The mechanism to resolve an Amazon Pinpoint endpoint id relies on the user id that is set in Amazon Personalize to be also referenced in each endpoint within Amazon Pinpoint [using the user id attribute](https://docs.aws.amazon.com/pinpoint/latest/developerguide/audience-define-user.html).

![image](./docs/batch-segment-workflow.png)

The workflow ensures, that the segment file has a unique filename so that the segments within Amazon Pinpoint can be identified independently. Once the segment CSV file is uploaded to S3 (7), the segment import workflow creates a new static segment withing Amazon Pinpoint (8).

## Datasets

The solution uses artificially generated datasets for demonstration purposes in the context of an artifical video streaming company named "Bingewatch". Bingewatch has the broadest offering of movies in the world. After users watched a movie they are asked to give a rating from 1 to 5 stars. This rating is used to personalize the experience based on the unique watch behaviour of a user.

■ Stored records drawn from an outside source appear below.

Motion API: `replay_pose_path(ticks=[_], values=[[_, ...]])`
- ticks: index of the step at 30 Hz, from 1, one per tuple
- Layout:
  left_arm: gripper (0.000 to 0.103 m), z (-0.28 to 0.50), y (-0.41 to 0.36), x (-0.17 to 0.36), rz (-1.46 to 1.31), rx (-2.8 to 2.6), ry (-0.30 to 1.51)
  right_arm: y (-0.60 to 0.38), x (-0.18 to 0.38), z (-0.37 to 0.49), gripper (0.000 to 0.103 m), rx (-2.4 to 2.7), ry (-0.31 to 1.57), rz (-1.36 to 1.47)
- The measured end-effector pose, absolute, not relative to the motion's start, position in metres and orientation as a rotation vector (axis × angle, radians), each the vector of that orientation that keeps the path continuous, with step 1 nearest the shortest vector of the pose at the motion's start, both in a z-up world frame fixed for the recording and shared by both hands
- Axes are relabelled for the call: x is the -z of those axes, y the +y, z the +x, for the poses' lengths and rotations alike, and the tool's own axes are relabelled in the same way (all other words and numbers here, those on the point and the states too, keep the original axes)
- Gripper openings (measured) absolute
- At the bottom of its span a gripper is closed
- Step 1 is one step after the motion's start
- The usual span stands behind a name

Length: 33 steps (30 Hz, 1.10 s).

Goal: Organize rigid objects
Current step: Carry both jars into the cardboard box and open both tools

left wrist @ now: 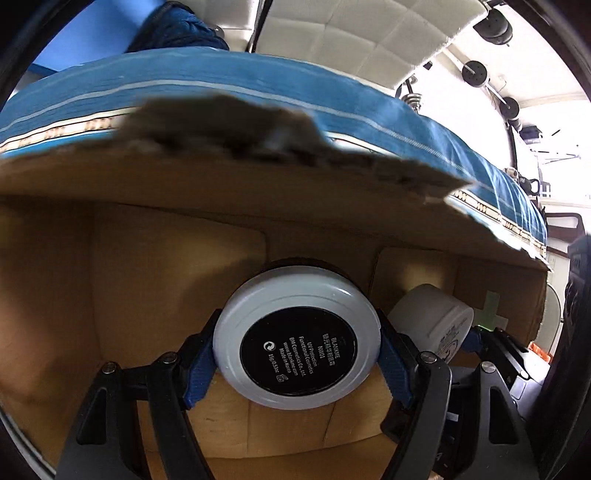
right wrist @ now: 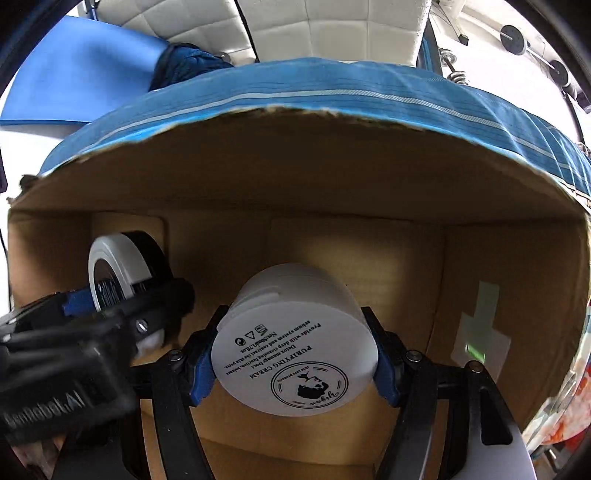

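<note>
Left view, left hand-held gripper (left wrist: 297, 363): closed tight on one round compact (left wrist: 296, 334), flat bottom facing the camera, inside the cardboard box (left wrist: 229, 210).
Right view, right hand-held gripper (right wrist: 294, 363): squeezing one white cream jar (right wrist: 295, 345), pointing into the box, just right of the compact.
Count: two things, one box.

Blue striped bedspread (right wrist: 369, 85), white tufted headboard (right wrist: 332, 29)

Compact (left wrist: 297, 343) left of jar (right wrist: 295, 347), inside box (right wrist: 295, 177)
</note>
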<state>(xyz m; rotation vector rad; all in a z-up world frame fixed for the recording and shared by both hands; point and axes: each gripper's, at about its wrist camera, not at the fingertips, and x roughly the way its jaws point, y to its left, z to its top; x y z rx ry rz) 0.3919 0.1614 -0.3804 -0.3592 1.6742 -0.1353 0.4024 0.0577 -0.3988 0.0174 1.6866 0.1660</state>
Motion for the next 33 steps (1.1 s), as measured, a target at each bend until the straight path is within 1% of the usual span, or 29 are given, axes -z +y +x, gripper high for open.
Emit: replay_pose_path(ticks=[8, 13, 14, 15, 16, 19, 21, 22, 24, 26, 33], values=[[0.075, 0.395, 0.161, 0.379, -0.317, 0.118, 1.69, 0.051, 0.415, 0.405, 0.071, -0.107, 1.721, 0.004], [0.075, 0.393, 0.165, 0.364, -0.289, 0.104, 1.685, 0.053, 0.412, 0.404, 0.075, -0.113, 1.737, 0.027], [0.077, 0.392, 0.166, 0.359, -0.281, 0.102, 1.68, 0.054, 0.41, 0.402, 0.078, -0.12, 1.739, 0.029], [0.081, 0.39, 0.167, 0.355, -0.276, 0.102, 1.674, 0.056, 0.407, 0.4, 0.079, -0.126, 1.742, 0.03], [0.082, 0.388, 0.168, 0.35, -0.273, 0.1, 1.666, 0.058, 0.403, 0.397, 0.083, -0.129, 1.743, 0.03], [0.084, 0.375, 0.175, 0.336, -0.274, 0.093, 1.649, 0.057, 0.393, 0.387, 0.091, -0.14, 1.735, 0.041], [0.095, 0.369, 0.179, 0.326, -0.27, 0.09, 1.64, 0.057, 0.386, 0.381, 0.094, -0.146, 1.732, 0.06], [0.096, 0.358, 0.181, 0.325, -0.264, 0.084, 1.634, 0.057, 0.383, 0.375, 0.096, -0.149, 1.727, 0.065], [0.103, 0.347, 0.183, 0.316, -0.25, 0.08, 1.629, 0.057, 0.376, 0.366, 0.097, -0.149, 1.719, 0.058], [0.103, 0.337, 0.185, 0.31, -0.23, 0.076, 1.626, 0.058, 0.368, 0.356, 0.103, -0.146, 1.702, 0.041], [0.103, 0.297, 0.196, 0.28, -0.187, 0.052, 1.571, 0.043, 0.343, 0.322, 0.103, -0.161, 1.661, 0.039]])
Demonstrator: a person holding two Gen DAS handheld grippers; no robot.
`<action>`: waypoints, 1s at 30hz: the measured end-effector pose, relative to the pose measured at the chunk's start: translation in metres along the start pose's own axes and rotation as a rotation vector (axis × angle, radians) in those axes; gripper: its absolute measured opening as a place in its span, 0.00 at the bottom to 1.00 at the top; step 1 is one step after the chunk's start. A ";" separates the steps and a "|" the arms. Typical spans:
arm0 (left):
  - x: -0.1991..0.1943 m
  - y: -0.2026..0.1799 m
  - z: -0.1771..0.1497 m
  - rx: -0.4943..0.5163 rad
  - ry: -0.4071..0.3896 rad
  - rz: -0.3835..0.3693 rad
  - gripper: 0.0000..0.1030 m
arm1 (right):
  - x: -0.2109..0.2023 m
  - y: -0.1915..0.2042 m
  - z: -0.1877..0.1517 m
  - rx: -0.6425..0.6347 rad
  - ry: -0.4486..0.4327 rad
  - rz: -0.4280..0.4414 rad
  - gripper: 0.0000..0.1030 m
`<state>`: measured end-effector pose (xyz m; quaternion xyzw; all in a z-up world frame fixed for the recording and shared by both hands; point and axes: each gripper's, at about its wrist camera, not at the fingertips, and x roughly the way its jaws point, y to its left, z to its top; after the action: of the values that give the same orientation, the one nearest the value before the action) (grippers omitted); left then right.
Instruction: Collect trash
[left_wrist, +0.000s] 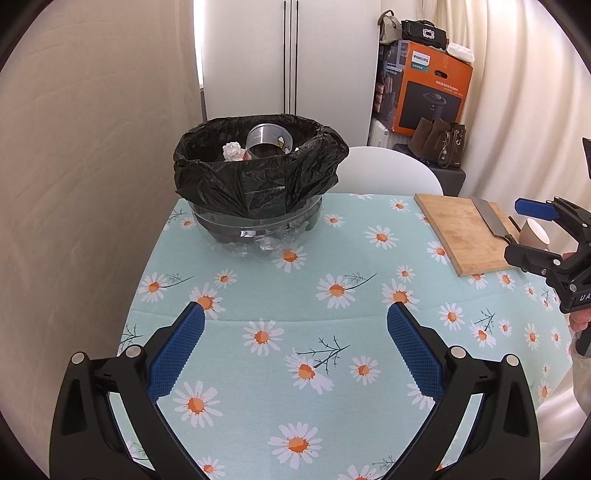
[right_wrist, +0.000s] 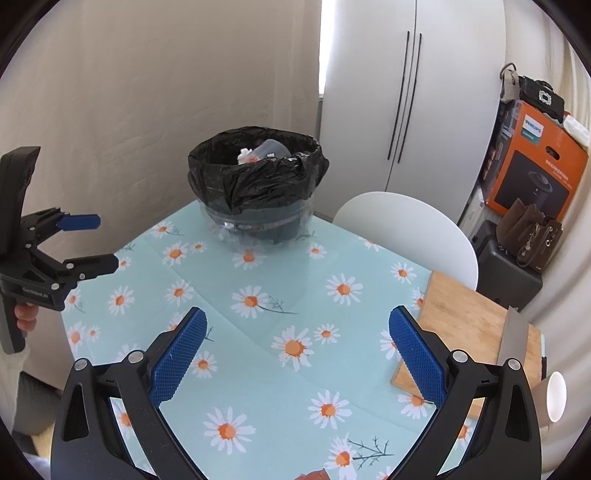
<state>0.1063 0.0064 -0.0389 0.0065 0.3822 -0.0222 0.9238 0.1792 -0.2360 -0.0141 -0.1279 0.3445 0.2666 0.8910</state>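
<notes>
Left gripper (left_wrist: 295, 314) spread wide, empty, hovering over the daisy-print bench (left_wrist: 280, 369). Straight ahead at 12 o'clock: clear bin lined with a black plastic bag (left_wrist: 258, 184), already holding a crumpled white tissue (left_wrist: 233, 150) and a shiny metal can (left_wrist: 269, 141). Right gripper (right_wrist: 297, 321) also wide apart, nothing held. Bamboo cutting board (right_wrist: 469, 325) with a cleaver (right_wrist: 513, 336) at 3 o'clock, plus a white cup (right_wrist: 556, 397). Probably a reddish scrap (right_wrist: 314, 474) at 6 o'clock left; best scooped low and dropped well inside the rim.

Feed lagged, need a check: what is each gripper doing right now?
Left gripper: open, holding nothing, above the tablecloth.
Right gripper: open, holding nothing.
</notes>
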 end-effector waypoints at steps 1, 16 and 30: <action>0.000 -0.001 0.000 0.009 -0.001 0.008 0.94 | 0.000 0.001 0.000 -0.004 0.000 0.001 0.92; -0.001 0.008 0.003 0.016 -0.004 -0.006 0.94 | 0.007 0.008 0.005 -0.015 0.005 0.002 0.92; 0.001 0.019 0.003 -0.009 -0.002 -0.028 0.94 | 0.015 0.015 0.007 -0.034 0.011 0.018 0.92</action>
<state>0.1095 0.0251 -0.0375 -0.0030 0.3815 -0.0332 0.9238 0.1840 -0.2149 -0.0200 -0.1413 0.3460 0.2798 0.8843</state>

- Interactions’ metadata created out of the Bingewatch `ratings.csv`
- Items’ metadata created out of the Bingewatch `movies.csv`
- users’ metadata created out of the Bingewatch `ratings.csv`, enriched with invented data about e-mail address and age
- Amazon Pinpoint endpoint data

### Interactions’ dataset

The interaction dataset describes movie ratings from Bingewatch users. Each row describes a single rating by a user identified by a user id.

The `EVENT_VALUE` describes the actual rating from 1 to 5 and the `EVENT_TYPE` specifies that the rating resulted because a user watched this movie at the given `TIMESTAMP`.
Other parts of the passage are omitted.